My closest friends in Malaysia are really the ones I met through my business world. Oddly enough, these are friends I met online first: they either ran blog shops or start ups, and these are my friends who are as excited about business development and entrepreneurship as I am. Online friends quickly became real life friends, and we would meet up all the time. For example, despite being thousands of miles and several time zones away, Cynthia remains one of my dearest friends to date. Between 2008 to 2012, I'd say I had a lot more entrepreneur friends because I was so deeply immersed in that world. Now, I don't even remember some of their names anymore - but back then, I knew the name of every store owner and the person behind each startup, and I would be talking nonstop saying hi to all my friends every time I went to an offline bazaar.

There were also my gamer-world friends.
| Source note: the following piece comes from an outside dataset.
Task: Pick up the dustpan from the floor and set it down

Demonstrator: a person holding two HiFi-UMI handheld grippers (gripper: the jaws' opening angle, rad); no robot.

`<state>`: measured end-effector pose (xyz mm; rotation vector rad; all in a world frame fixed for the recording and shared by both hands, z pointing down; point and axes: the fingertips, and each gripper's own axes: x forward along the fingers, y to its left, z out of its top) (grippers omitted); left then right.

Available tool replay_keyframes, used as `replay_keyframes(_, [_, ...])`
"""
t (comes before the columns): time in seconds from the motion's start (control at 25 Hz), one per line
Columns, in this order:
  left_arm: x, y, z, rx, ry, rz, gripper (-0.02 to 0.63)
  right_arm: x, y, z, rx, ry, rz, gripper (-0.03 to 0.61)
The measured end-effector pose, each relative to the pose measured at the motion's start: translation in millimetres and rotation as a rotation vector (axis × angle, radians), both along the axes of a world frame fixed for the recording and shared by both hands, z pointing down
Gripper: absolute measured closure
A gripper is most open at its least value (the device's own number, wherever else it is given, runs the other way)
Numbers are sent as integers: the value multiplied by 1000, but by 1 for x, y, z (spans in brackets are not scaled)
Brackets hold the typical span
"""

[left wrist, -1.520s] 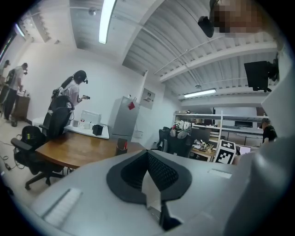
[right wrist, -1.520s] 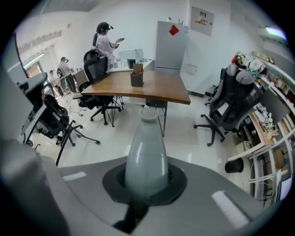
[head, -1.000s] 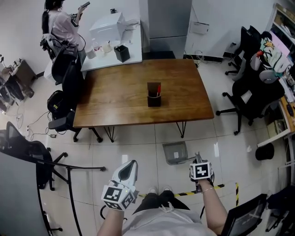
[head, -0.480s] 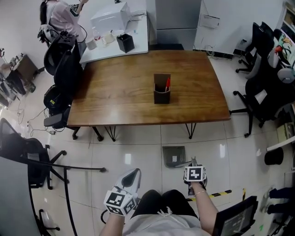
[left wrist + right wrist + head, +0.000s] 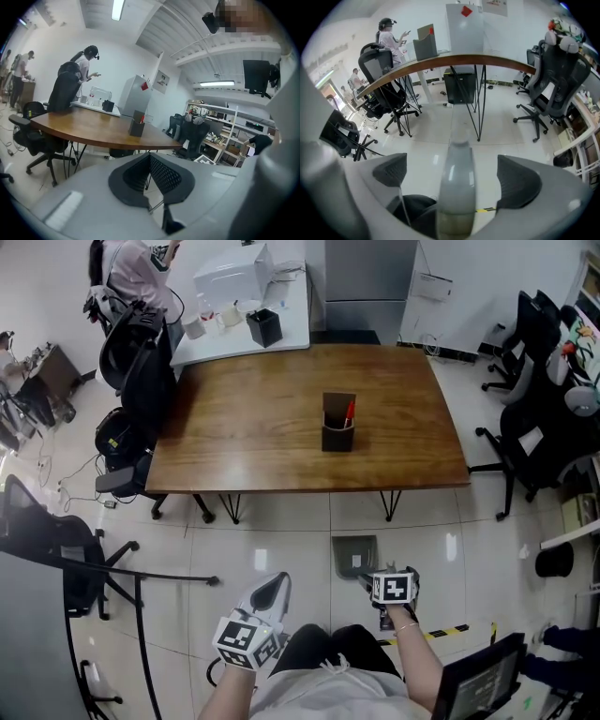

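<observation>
The grey dustpan (image 5: 353, 552) lies on the white floor tiles just in front of the table, its handle toward me. My right gripper (image 5: 384, 578) hangs over that handle and points steeply down. In the right gripper view its jaws (image 5: 454, 177) stand wide apart and have just been opening. The grey handle (image 5: 458, 154) rises between them, clear of both dark pads (image 5: 392, 170). My left gripper (image 5: 267, 590) is lower left, away from the dustpan, and its pads (image 5: 161, 174) meet with nothing between them.
A wooden table (image 5: 281, 418) with a dark pen holder (image 5: 338, 435) stands ahead, its hairpin legs (image 5: 389, 505) near the dustpan. Office chairs (image 5: 525, 418) stand right and left. Yellow-black tape (image 5: 441, 632) marks the floor by my right side. A person (image 5: 141, 259) stands far back left.
Both grippers have sunk toward the floor. The right one has stayed at the dustpan's handle end, and the dustpan lies flat on the tiles.
</observation>
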<state>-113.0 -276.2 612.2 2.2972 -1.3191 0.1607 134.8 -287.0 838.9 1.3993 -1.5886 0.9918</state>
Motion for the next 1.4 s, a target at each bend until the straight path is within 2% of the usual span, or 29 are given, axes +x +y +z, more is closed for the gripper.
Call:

From ages 20 to 23 or so, I played PIMD (Party in my Dorm), Forsaken World and Rage of Bahamut (one at a time, not all at once). And I played them pretty hardcore. This meant a deeper immersion into the gaming worlds, resulting in online friends that I talked to everyday, and who knew me better than my real-life friends did at the time. They were really great friends, and I even ended up meeting a bunch of them in person. I still am friends with many of them to this day, even though I haven't had time to play games intensely in quite a few years.
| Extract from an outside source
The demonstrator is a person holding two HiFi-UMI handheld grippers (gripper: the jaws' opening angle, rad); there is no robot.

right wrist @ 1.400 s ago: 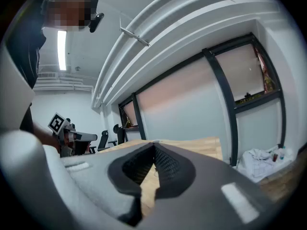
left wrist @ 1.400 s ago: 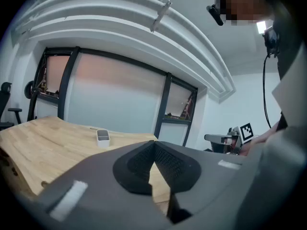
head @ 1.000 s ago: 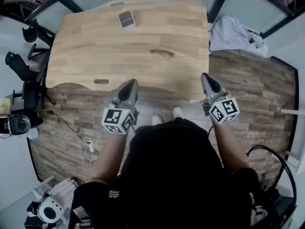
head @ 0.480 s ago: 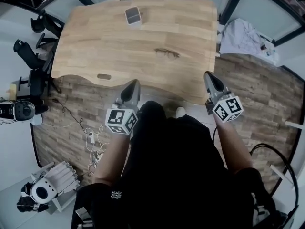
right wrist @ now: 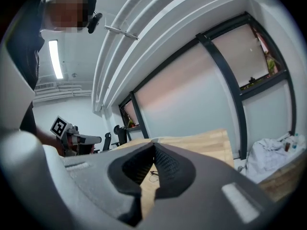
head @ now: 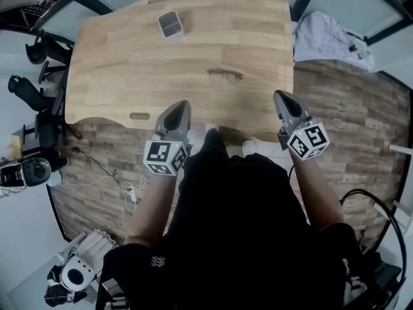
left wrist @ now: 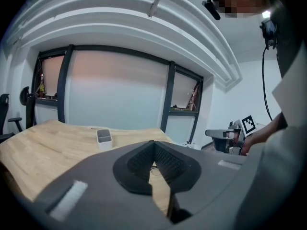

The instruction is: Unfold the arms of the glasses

Then there are my former students. I don't keep in touch with all of them, but the ones who are on my social media are always around like colorful little butterflies, cheering on my journey in the U.S. and texting me that they miss me being in their classes. They will always have a special place in my heart. :)

And now I have my USC friends and Austin friends, and they are really more than what I need because they are so supportive and caring. I don't think I have very, very close friends in either city because I'm always half-here and half-there, having to shuttle back and forth between states throughout the past two years. I hope I'll be able to develop more friendships, stronger friendships, the longer I am here in Austin.

But my embedded trait as an only child stands: I don't get easily attached to my friends, because I am so accustomed to "losing" and "gaining" different friends as I go through different phases in life. It's probably a defense mechanism I developed from growing up, so that I wouldn't feel so sad all the time when we have to part ways. There are a rare few who stand the test of time and distance, like An Nie, and of course, Darren, who is my best friend in the whole world. (Although technically, I have been friends with An Nie longer than I've been friends with my husband, haha. :P)

This brings me back to the point of this blog post: I'm okay with endings because every new beginning is some beginning's end. I've always had friends, and I'm sure I will always have friends -- but that doesn't mean I'm a stranger to losing dozens of close friends each time I make any life changes, no matter how small or big a change it is. It could be as small as changing to a different class in elementary school, installing a new game or moving to a different country like I have done.
My mom always told me that at the end of the day, the one constant in our lives is family. "Friends," she always tells me, "flow in and flow out like water in a river. Some hang around longer, circling the pebbles and stones, but eventually the water has to flow out because more is flowing in." 
Like many friendships, chapters in life must come to an end, but it is exciting and empowering to begin on a new journey.